[Start of section]
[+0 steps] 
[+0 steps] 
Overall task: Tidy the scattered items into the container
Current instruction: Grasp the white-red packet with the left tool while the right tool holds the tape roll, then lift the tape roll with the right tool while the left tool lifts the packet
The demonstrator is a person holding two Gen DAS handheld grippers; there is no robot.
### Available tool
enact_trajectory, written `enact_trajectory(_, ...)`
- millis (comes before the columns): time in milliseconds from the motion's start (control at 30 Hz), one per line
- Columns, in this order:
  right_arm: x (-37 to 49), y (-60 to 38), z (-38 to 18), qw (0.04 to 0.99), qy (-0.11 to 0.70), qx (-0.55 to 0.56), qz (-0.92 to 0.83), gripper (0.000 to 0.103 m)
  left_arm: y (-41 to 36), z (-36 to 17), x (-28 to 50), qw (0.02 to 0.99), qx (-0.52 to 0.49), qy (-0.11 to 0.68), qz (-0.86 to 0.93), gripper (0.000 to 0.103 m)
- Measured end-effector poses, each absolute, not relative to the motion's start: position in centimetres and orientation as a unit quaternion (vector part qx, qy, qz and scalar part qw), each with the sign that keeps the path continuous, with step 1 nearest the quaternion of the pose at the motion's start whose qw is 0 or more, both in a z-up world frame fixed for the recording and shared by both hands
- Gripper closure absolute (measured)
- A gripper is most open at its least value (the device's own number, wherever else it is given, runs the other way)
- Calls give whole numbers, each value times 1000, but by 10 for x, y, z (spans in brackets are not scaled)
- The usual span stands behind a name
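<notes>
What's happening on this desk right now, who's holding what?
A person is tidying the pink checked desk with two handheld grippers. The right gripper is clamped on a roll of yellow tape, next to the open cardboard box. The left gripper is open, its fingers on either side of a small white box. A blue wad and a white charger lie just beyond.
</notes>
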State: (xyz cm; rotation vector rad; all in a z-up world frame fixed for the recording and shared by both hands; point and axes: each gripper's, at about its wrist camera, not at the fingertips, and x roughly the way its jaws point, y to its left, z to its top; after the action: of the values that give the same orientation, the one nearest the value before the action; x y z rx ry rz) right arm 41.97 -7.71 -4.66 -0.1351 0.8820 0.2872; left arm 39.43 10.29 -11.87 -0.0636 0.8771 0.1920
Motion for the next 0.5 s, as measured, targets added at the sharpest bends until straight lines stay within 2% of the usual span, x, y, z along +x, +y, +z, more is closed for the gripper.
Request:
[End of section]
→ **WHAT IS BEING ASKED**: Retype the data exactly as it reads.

→ **YOUR SOLUTION**:
[+0 steps] 
[+0 steps] 
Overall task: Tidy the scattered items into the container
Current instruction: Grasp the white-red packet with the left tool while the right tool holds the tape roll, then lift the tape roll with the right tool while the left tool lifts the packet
The demonstrator is a person holding two Gen DAS handheld grippers; there is no robot.
### Available tool
enact_trajectory, written `enact_trajectory(_, ...)`
- millis (comes before the columns): time in milliseconds from the motion's start (control at 30 Hz), one per line
- Columns, in this order:
  right_arm: x (-37 to 49), y (-60 to 38), z (-38 to 18), qw (0.04 to 0.99), qy (-0.11 to 0.70), qx (-0.55 to 0.56), qz (-0.92 to 0.83), gripper (0.000 to 0.103 m)
  left_arm: y (-41 to 36), z (-36 to 17), x (-28 to 50), qw (0.02 to 0.99), qx (-0.52 to 0.49), qy (-0.11 to 0.68), qz (-0.86 to 0.93), gripper (0.000 to 0.103 m)
- Measured end-effector poses, each absolute, not relative to the motion's start: position in centimetres and orientation as a unit quaternion (vector part qx, qy, qz and scalar part qw), each with the sign that keeps the path continuous, with step 1 nearest the quaternion of the pose at the motion's start whose qw is 0 or more, both in a z-up world frame fixed for the recording and shared by both hands
- Gripper closure absolute (measured)
- A gripper is most open at its least value (the device's own number, wherever else it is given, runs the other way)
- Calls give whole numbers, each value times 1000, but by 10 for x, y, z (spans in brackets are not scaled)
- The usual span stands behind a name
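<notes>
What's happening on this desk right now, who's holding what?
A person is tidying the pink checked desk with two handheld grippers. The right gripper is clamped on a roll of yellow tape, next to the open cardboard box. The left gripper is open, its fingers on either side of a small white box. A blue wad and a white charger lie just beyond.
</notes>
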State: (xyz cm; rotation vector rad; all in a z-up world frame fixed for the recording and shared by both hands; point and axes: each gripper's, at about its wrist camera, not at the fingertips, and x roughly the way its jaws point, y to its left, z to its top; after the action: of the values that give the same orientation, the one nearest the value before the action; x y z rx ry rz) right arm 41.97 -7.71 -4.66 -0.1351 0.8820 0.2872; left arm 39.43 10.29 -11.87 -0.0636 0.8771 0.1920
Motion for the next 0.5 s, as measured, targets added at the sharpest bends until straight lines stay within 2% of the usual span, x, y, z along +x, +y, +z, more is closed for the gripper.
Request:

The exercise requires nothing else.